但是——她看着林晓站在誉面前,看着誉对他笑,看着他们之间的距离,她的脑子里冒出一个念头:我是不是搭进去了什么不该搭进去的东西?
她把林晓带过来了,她把林晓推到誉面前了,她让林晓帮誉训练了,她让誉对林晓笑了,她让林晓对誉笑了。
她让这一切发生了。
然后她站在场边,看着这一切,觉得自己像一个把很重要的东西借给了别人、然后发现可能还不回来的人。
她不要这样。
誉是她的朋友,她希望誉能重新滑冰,她希望誉能快乐。
但是——林晓是她的。不是那种“她的”,是那种——她说不清楚。
但林晓是她的。她不想把林晓搭进去。
纱绫站在她旁边,看着她表情的变化——从高兴到困惑,从困惑到慌张,从慌张到一种她自己可能都不认识的、带着一点委屈的、像小孩子被人抢了糖的表情。
纱绫没有说“你在吃醋”,也没有说“你喜欢他”。
她只是把手里的水瓶递过去,瓶壁上凝着细密的水珠,凉凉的。
“喝点水。”她说。
野乃花接过水瓶,拧开盖子,喝了一口。
水是凉的,从喉咙滑下去,凉意一直延伸到胸口。
她把盖子拧紧,把水瓶还回去,目光还留在冰面上。
誉正在滑,林晓在她旁边,和她并排,两个人的影子在冰面上并排着,像两条永远不会交汇的平行线。
但刚才他们交汇了。
在林晓接住誉的那一瞬间,在林晓说“我会好好接住你的”那一瞬间,他们的影子叠在一起了。
野乃花看着那个曾经叠在一起、现在又分开的影子,把嘴唇抿成一条线。
誉滑到场边,停下来,喘着气。
她的脸红扑扑的,额头上有细密的汗珠,在灯光下亮晶晶的。
她看着林晓,林晓正从冰面上走过来,步子很稳,表情已经恢复了平时的平。
“我感觉——还不是很熟练。”誉说,声音带着喘,“之后,还能不能找你帮忙?”
她看着林晓,金色的眼睛里带着一种“我知道我在麻烦你但我想试试”的小心。
林晓停下来,站在她面前。
他低头看着她,脸上的表情没有变化,但眼睛里的光不是平的——是那种“我在认真回答你”的亮。
“你的跳跃,还有你发自内心的热爱——”他停了一下,声音比平时低了一点,“值得我的帮助。”

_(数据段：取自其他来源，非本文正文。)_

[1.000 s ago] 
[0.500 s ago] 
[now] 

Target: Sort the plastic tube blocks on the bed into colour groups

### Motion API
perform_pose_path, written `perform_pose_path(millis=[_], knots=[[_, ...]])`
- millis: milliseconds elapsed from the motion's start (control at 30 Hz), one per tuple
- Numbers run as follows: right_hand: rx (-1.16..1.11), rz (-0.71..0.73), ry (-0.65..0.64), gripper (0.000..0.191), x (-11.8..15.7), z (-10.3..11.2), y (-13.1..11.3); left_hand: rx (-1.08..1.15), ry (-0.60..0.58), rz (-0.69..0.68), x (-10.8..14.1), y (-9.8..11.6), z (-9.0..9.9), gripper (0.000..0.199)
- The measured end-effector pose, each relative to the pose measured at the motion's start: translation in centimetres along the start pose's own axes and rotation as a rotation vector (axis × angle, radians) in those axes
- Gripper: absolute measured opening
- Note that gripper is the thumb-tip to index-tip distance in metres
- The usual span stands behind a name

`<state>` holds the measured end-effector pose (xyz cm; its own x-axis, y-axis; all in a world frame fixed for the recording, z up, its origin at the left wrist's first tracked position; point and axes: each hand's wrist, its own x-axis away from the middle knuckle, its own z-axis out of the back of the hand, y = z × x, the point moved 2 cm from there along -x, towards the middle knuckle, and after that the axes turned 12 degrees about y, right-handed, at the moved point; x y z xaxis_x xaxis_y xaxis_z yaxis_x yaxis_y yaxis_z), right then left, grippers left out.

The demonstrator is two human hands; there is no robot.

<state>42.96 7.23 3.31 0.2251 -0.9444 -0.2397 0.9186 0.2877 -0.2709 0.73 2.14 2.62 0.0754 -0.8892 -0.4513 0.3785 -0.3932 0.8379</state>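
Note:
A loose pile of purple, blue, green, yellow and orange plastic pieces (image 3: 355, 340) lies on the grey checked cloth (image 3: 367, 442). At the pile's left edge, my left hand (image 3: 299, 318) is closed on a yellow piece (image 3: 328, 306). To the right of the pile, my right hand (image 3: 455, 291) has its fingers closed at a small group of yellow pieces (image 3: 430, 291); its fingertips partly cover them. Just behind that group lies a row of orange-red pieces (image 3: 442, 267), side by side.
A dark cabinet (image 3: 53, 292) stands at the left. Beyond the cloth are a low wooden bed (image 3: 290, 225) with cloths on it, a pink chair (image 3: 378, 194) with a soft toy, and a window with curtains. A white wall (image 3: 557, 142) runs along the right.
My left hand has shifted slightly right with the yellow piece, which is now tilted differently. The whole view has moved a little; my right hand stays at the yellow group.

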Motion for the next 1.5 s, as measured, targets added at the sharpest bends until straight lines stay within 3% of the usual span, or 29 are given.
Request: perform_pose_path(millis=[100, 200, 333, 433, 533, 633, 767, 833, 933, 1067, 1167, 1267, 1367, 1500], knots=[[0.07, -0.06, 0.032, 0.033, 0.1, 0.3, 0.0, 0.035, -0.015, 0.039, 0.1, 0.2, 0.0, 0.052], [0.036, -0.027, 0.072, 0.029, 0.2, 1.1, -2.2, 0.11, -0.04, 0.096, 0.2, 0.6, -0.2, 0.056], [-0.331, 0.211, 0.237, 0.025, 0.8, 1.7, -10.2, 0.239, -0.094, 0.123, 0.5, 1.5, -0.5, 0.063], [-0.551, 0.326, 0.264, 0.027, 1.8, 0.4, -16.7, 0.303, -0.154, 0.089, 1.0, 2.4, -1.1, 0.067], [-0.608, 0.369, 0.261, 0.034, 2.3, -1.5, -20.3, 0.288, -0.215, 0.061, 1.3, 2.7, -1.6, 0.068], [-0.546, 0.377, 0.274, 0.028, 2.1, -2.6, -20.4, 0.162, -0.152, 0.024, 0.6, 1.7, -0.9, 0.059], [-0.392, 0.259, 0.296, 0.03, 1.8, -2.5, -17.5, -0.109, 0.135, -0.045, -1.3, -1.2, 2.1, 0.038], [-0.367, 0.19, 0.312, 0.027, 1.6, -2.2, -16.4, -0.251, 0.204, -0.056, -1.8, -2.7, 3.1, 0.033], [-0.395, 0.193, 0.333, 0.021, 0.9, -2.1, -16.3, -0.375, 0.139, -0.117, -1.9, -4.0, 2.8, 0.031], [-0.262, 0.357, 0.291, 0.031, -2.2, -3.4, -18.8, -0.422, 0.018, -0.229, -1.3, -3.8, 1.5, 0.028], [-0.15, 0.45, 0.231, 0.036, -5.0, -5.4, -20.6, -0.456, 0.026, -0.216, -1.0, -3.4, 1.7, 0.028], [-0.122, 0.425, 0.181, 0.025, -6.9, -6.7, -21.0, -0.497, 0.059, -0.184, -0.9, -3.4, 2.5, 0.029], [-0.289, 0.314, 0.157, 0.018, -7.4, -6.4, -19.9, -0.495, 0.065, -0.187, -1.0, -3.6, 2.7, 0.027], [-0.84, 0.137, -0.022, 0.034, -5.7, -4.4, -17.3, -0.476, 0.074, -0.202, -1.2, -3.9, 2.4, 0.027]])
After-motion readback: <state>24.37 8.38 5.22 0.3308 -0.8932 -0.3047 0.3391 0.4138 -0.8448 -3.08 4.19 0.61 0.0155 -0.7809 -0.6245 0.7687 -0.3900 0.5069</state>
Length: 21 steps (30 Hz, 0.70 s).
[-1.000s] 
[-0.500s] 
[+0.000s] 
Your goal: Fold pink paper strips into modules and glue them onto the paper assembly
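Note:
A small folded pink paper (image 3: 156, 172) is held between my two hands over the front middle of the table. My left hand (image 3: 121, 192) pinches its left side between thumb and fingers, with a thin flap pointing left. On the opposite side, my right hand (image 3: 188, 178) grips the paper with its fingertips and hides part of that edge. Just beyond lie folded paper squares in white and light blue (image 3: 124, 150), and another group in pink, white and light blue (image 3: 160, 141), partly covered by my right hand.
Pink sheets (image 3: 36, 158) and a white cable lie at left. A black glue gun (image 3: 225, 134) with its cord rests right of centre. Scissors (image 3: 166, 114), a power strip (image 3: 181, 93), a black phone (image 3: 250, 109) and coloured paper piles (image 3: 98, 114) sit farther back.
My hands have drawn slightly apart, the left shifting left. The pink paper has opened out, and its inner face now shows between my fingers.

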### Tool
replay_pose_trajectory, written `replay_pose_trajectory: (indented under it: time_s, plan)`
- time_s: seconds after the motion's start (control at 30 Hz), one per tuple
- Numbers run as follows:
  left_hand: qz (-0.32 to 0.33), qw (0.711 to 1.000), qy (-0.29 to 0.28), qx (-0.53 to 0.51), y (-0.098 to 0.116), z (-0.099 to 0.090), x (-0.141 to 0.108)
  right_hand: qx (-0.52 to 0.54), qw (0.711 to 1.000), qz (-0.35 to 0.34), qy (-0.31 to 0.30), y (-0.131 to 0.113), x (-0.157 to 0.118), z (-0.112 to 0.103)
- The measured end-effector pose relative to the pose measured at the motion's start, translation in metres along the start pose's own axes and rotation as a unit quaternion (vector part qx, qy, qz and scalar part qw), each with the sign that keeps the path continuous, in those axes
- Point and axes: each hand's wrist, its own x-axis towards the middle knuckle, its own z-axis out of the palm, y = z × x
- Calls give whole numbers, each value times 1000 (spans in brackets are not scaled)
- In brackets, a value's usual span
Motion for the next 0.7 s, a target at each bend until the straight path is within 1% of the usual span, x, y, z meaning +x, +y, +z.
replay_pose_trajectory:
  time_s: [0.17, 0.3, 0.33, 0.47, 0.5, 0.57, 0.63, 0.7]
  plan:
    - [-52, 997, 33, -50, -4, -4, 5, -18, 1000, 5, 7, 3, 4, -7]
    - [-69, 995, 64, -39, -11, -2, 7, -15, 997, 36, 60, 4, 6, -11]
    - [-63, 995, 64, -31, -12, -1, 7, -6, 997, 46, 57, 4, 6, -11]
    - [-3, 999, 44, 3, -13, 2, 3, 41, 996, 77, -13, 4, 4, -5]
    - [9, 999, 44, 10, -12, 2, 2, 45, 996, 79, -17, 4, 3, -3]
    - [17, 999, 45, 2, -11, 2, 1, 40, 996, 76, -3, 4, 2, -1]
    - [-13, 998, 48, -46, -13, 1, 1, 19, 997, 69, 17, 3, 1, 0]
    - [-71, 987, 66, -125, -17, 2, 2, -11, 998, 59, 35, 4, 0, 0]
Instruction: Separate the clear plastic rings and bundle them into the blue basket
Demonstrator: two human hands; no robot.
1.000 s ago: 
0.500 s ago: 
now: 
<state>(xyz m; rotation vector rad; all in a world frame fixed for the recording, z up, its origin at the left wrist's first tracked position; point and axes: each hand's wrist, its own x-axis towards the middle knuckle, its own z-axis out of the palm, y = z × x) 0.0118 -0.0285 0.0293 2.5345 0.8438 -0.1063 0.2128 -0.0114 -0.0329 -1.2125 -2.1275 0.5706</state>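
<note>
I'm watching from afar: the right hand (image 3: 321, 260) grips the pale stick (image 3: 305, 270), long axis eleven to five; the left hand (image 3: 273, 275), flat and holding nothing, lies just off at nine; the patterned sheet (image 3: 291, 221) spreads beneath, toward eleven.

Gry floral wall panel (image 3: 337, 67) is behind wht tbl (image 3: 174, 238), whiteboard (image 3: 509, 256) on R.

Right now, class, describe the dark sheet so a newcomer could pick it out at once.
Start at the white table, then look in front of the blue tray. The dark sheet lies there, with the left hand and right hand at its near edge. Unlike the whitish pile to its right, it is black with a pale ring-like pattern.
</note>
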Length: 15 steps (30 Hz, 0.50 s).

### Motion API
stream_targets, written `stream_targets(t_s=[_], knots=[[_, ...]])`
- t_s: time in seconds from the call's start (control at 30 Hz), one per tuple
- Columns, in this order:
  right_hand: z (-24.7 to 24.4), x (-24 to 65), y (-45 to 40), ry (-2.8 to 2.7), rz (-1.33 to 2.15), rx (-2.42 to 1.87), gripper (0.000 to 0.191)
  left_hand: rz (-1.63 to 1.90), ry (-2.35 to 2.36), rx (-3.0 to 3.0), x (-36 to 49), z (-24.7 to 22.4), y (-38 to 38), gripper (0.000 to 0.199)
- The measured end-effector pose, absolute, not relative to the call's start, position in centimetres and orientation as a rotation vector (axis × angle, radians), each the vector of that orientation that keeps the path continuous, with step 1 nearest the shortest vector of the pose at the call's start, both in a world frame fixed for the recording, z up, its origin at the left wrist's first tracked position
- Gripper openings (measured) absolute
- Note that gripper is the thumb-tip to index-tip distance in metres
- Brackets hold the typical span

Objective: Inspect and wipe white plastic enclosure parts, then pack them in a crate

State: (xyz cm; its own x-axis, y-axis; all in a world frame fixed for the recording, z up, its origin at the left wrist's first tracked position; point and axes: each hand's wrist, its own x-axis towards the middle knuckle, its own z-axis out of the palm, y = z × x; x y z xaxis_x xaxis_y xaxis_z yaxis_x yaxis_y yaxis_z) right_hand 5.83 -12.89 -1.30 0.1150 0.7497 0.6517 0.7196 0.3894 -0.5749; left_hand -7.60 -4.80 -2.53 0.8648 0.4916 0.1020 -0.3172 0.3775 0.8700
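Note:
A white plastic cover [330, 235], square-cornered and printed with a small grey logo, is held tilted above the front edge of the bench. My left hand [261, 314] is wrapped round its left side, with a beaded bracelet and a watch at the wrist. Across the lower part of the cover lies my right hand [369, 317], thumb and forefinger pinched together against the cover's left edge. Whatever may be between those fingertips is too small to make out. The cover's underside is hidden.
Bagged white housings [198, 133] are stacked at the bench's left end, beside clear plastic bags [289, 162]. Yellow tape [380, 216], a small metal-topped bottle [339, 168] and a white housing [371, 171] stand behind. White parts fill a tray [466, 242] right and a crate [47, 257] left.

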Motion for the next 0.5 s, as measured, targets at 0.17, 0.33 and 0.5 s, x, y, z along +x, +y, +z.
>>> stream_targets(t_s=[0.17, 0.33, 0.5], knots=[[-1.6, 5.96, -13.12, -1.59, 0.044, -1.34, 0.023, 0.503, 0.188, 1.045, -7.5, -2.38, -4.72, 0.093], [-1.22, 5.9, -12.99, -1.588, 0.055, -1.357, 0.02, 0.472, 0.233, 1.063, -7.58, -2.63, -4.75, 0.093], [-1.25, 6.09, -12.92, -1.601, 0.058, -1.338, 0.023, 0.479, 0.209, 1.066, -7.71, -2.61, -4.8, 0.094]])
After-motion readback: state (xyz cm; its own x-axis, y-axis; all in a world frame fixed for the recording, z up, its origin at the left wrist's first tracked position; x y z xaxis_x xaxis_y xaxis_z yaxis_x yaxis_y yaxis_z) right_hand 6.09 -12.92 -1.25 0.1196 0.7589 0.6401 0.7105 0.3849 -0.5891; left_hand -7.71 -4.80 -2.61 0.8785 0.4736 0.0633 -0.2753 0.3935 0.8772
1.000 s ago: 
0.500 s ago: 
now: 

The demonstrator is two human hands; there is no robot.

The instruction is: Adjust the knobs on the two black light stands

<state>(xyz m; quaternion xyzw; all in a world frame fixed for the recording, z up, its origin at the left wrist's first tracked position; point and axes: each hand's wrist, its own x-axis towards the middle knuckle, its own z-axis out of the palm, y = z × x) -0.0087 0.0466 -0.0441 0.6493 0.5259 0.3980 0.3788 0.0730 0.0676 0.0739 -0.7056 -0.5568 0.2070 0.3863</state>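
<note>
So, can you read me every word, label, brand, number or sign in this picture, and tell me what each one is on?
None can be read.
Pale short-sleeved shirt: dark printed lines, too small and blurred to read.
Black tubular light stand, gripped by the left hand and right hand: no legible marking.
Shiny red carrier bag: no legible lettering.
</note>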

誉看着他的眼睛,黑色的,安静的,深不见底的。她在那双眼睛的底部看见了自己的倒影——小小的,站在冰面上,脸很红,头发有点乱,但眼睛很亮。
她看着那个倒影,觉得那是她很久以前的样子,很久很久以前,在她还没有受伤、还没有害怕、还没有在意别人眼光的时候。
那个倒影在看着她,对她说:你还可以跳。
誉的嘴角翘起来了,不是那种害羞的、小小的笑,是那种“好吧我试试”的笑——嘴角翘得更高,眼睛弯得更深,脸颊上挤出一个她自己都不知道的酒窝。
“好。”她说。一个字,很轻,但很稳。
野乃花站在场边,看着誉的笑,看着林晓的背影,看着他们之间那个不远不近的距离。